It was the best of times, it was the worst of times, it was the age of wisdom, it was the age of foolishness, it was the epoch of belief, it was the epoch of incredulity, it was the season of Light, it was the season of Darkness, it was the spring of hope, it was the winter of despair,Just for the record I have never read the book. But I realized he is talking about a stay at home mom. Best and worst of times all wrapped up into one. Some parts of the day, I feel like I am going to go insane. Sometimes I really feel like I can not stay home for another day. I have got to hire a nanny or something (not that I could pay nanny) anything I need some sort of break from the crying. Or the gibber gabber of a three year, sometimes so peace and quiet would be so wonderful but unimagineable. But the at other points of the day, I think I am so blessed, and I can't imagine doing anything else than taking care of these wonderful sweet kids. Today my son came up to me and showed me a picture of an animal he had drawn. He told me Mom, look an animal. And by golly it looked like one once he said that, it had a head, two eyes, and a couple of legs. Sometimes I think can anything be more idealic than being a mom? Then some mini drama happens, and I can't imagine doing this for the next 10 years.

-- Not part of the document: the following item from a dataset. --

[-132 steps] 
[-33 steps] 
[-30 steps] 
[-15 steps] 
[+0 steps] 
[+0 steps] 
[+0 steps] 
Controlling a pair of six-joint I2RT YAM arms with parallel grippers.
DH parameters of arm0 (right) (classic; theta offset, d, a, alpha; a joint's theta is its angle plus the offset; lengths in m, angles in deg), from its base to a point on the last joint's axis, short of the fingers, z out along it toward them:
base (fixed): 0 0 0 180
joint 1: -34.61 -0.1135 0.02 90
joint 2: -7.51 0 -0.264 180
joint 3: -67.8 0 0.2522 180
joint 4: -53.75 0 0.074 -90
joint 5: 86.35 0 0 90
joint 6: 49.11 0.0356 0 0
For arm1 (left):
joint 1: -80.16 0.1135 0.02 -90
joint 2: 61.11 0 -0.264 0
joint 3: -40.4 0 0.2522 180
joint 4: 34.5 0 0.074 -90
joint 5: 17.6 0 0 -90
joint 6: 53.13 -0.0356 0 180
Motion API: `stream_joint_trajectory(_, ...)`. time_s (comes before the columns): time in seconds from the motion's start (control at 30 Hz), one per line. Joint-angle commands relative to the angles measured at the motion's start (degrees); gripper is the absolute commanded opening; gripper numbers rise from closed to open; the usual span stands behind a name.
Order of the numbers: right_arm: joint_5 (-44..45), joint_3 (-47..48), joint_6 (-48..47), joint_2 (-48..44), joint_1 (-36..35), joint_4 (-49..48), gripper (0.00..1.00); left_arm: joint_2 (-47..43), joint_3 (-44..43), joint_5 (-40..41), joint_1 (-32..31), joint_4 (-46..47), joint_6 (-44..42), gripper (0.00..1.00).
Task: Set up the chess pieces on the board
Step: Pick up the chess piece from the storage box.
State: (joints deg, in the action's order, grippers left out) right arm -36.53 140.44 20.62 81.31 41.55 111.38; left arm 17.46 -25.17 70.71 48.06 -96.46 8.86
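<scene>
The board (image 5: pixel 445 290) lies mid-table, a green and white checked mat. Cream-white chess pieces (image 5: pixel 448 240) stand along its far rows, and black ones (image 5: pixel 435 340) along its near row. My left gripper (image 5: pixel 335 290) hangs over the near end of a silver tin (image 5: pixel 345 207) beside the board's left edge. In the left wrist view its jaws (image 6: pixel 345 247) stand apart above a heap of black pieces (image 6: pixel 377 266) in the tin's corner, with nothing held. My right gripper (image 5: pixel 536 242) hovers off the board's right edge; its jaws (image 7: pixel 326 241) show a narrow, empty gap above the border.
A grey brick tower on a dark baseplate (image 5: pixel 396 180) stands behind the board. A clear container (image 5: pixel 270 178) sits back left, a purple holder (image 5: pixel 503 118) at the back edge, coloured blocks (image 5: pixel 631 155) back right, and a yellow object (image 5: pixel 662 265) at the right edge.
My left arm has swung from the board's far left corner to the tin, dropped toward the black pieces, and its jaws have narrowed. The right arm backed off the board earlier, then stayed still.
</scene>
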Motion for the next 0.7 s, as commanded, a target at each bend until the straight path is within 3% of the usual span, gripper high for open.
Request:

The age of wisdom and foolishness also fits. I'm constantly amazed at all the things my son is learning and picking up on his own. But at the same time, no body is as silly as a preschooler. Back to my previous point, sometimes the stay at home mom's life seems so dark, and so full of despair, but then ten minutes later it can be so fun.
Maybe this is just me, maybe I'm just more dramatic than most stay at home moms. But I really think Dickens was describing what it is like to be a stay at home mom.